Hi Chris,
On Mon, 2007-04-16 at 11:18 +0100, Chris Burdess wrote:
> I've found the problem. java.io.File.toURL() is returning an invalid
> URL in DomLSParser.getInputSource.
>
> I'm sure we've been over this a hundred times or more but maybe it's
> time to revisit this yet again. Here is an example of a "URL"

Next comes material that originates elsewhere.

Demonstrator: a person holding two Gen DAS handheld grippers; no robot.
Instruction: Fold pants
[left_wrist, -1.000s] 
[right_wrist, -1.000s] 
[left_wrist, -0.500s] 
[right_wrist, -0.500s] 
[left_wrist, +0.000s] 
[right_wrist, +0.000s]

> returned in my local testcase:
>
> file:/home/dog/test/twisti-xml/xml/test.xml
>
> According to RFC 1738:
>
> A file URL takes the form
>
> file://<host>/<path>
>
> where <host> is the fully qualified domain name of the system on
> which the <path> is accessible, and <path> is a hierarchical
> directory path of the form <directory>/<directory>/.../<name>.
>
> ...
>
> As a special case, <host> can be the string "localhost" or the empty
> string; this is interpreted as `the machine from which the URL is
> being interpreted'.
>
> Therefore File.toURL should be returning a URL of the form
>
> file:///home/dog/test/twisti-xml/xml/test.xml
>
> Let the flamewar commence...
:)
OK, I'll bite. I think that according to RFC 3986 if the authority is
empty/undefined it is preferred to drop the leading //. One could of
course debate whether or not URIs defined by 3986 actually replace file
URLs as defined in 1738. I believe URL and URI in java.net mostly try to
follow 3986 in any case (with some weird java exceptions it seems).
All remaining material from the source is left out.